Die SWP warnt mit Blick auf die andauernden deutsch-französischen Differenzen vor Illusionen: „Man muss der Tatsache ins Auge sehen, dass es selbstverständlich zu Verzögerungen kommen wird.“[11] Allerdings müsse ein Scheitern insbesondere des FCAS – es handle sich um „Europas bedeutendstes Rüstungsvorhaben“ – dringend verhindert werden. „Gelingt es nicht, dieses Projekt im europäischen Rahmen zu realisieren“, urteilt die SWP, dann könne sich dies als Präzedenzfall auswirken: „Größere gemeinsame Rüstungsanstrengungen in Europa“ könnten dann „zunehmend unwahrscheinlich“ werden.

[1] Dirk Hoke: Wie die militärische Zusammenarbeit in Europa künftig aussehen kann. handelsblatt.com 19.11.2020.

[2] S. dazu Kampf um „digitale Souveränität“ und Kampf um „digitale Souveränität“ (II).
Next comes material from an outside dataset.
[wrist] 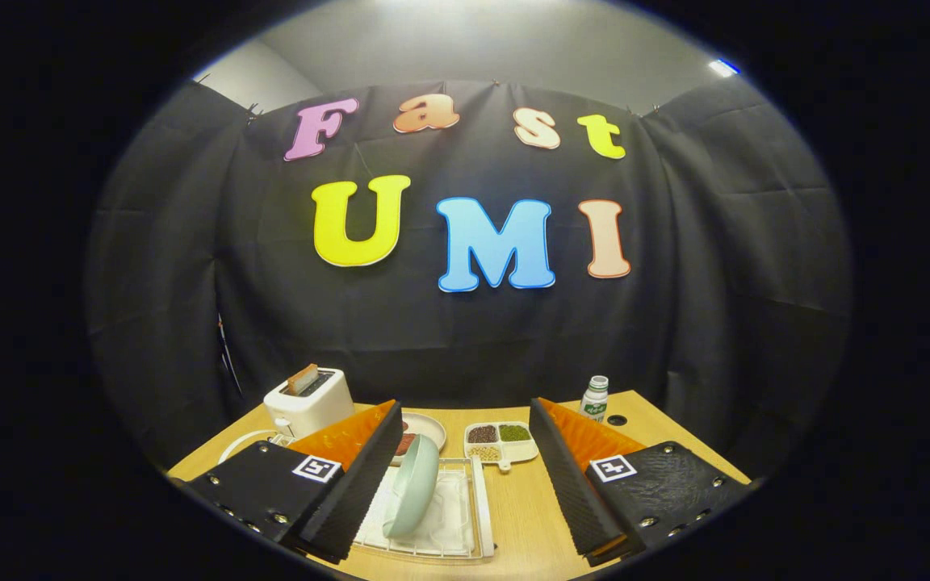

[3] Dominic Vogel: Future Combat Air System: Too Big to Fail. SWP-Aktuell Nr. 98. Berlin, Dezember 2020.

[4] S. dazu Die europäische Cloud.

[5] S. dazu Deutscher und europäischer Erfolg.

[6] S. dazu Führungskampf in der EU-Rüstungsindustrie.

[7] Gerhard Heiming: Deutsch-französische Panzerindustrie mit Auftrag für erste MGCS-Studie erteilt. esut.de 22.05.2020.

[8], [9] Detlef Puhl: Deutsch-Französische Rüstungszusammenarbeit. Ein Ding der Unmöglichkeit? ifri, Visions franco allemandes Nr. 31. Paris, November 2020.

[10], [11] Dominic Vogel: Future Combat Air System: Too Big to Fail. SWP-Aktuell Nr. 98. Berlin, Dezember 2020.